Chris Holtmann bore the weight of Ohio State’s four-week collapse on his shoulders during Thursday night’s postgame press conference.
One wouldn’t expect anything different from a head coach whose team just suffered its eighth loss in the last nine games while a vocal portion of the fan base continues to call for his job. Much less a man who had to watch the second half of the 65-60 Wisconsin loss from the locker room after being ejected for an uncouth exchange (to put it mildly) with an official in the opening period.
Any attempt at a turnaround had to start tonight. Already inching closer to the point of no return in terms of NCAA Tournament contention, Ohio State had a winnable game on its hands. The Buckeyes opened as eight-point favorites, had five days in between contests and returned home after a stretch of four road games in the last five. Wisconsin struggled through January just as much as the Buckeyes, having lost six of its past seven games before Thursday.
So when the Badgers jumped out to an 8-0 lead in the first 94 seconds, and then a double-digit advantage by the 7:41 mark, it was all the more demoralizing for Ohio State. And at this stage in the season, a late comeback that saw the Buckeyes cut Wisconsin’s lead to two points in the final minute doesn’t come close to resembling a moral victory.
“We just all have to be better. We all have to be better. It begins with me,” Holtmann said. “Again, I lost my composure. That's on me. It's fully my responsibility. I deserve the first technical. We all have to be better, our start has to be better. We have to play harder, and we certainly have to play smarter, we've got to coach better. All those things.”
The Buckeyes were on the brink of a full-fledged meltdown by the end of the first half. Holtmann had already crossed that threshold before intermission, as the tirade he directed at the referees felt like a moment that had been boiling up over the past month. Understandable, considering a fall from grace that transpired in astoundingly short order, but not exactly commendable.
February 3, 2023
Already leading by 10 points when Holtmann got tossed, Wisconsin hit the four free throws it earned from the two technical fouls and then knocked down one more field goal to finish the first half with a 16-point lead, 43-27. At that point, the night was an utter catastrophe. Wisconsin was battering the Buckeyes on their own home floor in a game that was supposed to mark a return to form – that is, if they still had any hope of playing a meaningful game in mid-March.
“We had no bite. We had no bite early,” Holtmann said. “We had no bite early, and really for most of the first half.”
Credit to the Buckeyes for finding some resolve and not folding completely from then on out. Zed Key actually said Holtmann’s ejection “definitely gave us some fire,” rather than serving as a breaking point, and Ohio State had a legitimate shot to steal a win late. But without a win, that doesn’t earn them anything extra in the final full month of the regular season.
If anything, Holtmann said the Buckeyes’ consistent ability to tighten deficits late in games only shows they don’t ramp up the intensity until they’re already behind.
“I think we play harder when we’re down and I think our effort is not what it needs to be,” Holtmann said. “It certainly wasn’t what it needed to be to start.
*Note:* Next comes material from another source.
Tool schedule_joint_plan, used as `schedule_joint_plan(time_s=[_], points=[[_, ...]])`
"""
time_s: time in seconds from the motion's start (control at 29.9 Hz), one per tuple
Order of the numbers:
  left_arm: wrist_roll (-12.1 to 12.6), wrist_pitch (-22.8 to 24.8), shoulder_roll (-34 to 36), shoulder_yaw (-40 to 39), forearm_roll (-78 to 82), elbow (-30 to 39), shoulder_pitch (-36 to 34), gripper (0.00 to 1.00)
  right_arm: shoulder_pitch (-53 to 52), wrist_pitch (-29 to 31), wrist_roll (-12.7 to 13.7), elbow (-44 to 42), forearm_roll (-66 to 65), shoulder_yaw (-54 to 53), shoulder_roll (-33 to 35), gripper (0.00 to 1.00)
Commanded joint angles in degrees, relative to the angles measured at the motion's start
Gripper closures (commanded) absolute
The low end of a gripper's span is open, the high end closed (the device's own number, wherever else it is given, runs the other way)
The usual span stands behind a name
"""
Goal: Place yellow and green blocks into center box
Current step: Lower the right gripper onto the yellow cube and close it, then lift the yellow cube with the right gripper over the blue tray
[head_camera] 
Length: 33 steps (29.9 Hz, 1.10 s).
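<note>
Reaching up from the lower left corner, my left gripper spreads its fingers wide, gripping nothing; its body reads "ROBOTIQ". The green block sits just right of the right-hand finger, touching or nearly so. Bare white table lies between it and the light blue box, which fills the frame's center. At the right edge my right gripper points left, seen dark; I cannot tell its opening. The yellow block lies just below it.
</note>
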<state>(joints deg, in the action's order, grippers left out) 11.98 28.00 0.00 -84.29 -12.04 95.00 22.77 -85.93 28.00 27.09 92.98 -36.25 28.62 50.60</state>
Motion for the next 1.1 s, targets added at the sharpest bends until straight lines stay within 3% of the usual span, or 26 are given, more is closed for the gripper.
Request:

But again, that’s ultimately my responsibility. … I mean, I think we've played better at times when we've been down all year. And that was certainly the case.”
Despite Holtmann’s postgame dejection, he doesn’t think Ohio State has played poorly in every game during the dismal results of its past nine games. Nor does he think the Buckeyes have been plagued by the same problems every night.
"We're spending hours and hours trying to figure out what we need to do better to get our players in better position. ... So if I had answers for you right now, then we might not have performed like we did.”– Chris Holtmann
But whether it’s the same issues or different ones, the fact that they’ve come so frequently is disturbing enough in itself.
“I think we've had some efforts that have been good in this stretch where we have not been rewarded with the win. And certainly stretches of play that have been good in this stretch where we have not won the game and not received the outcome for a variety of reasons,” Holtmann said. “So I don't look at this stretch as saying we played poorly in every game. I think there have been games where we've played well, for the most part, and lost. I thought we played very well at Rutgers and lost. I think there's also been games where we played just too poorly in too many stretches.
“Tonight, our turnovers throughout the game were a significant issue. Our lack of bite early was a significant issue. And then, as I mentioned, I take responsibility for I just don't think we played as poised as we needed to. So I don't look at this stretch as saying it's been the same story every game. It hasn't. And as far as significant changes, again, those are things that we'll address as a staff and spend a lot of hours trying to figure out if we need to make significant changes.”
If you’re searching for an overarching answer to explain Ohio State’s downward spiral, or an easy way to make the Buckeyes’ struggles disappear, Holtmann doesn’t have one. He has no choice but to search for one in the weeks to come, though, or else Holtmann will carry even more weight on his shoulders entering the offseason.
“That's our job as coaches to figure out. That's what we're trying to do,” Holtmann said. “That's what we're working hours on end to try to do. We're spending hours and hours trying to figure out what we need to do better to get our players in better position, and certainly to perform at a higher level. So if I had answers for you right now, then we might not have performed like we did.”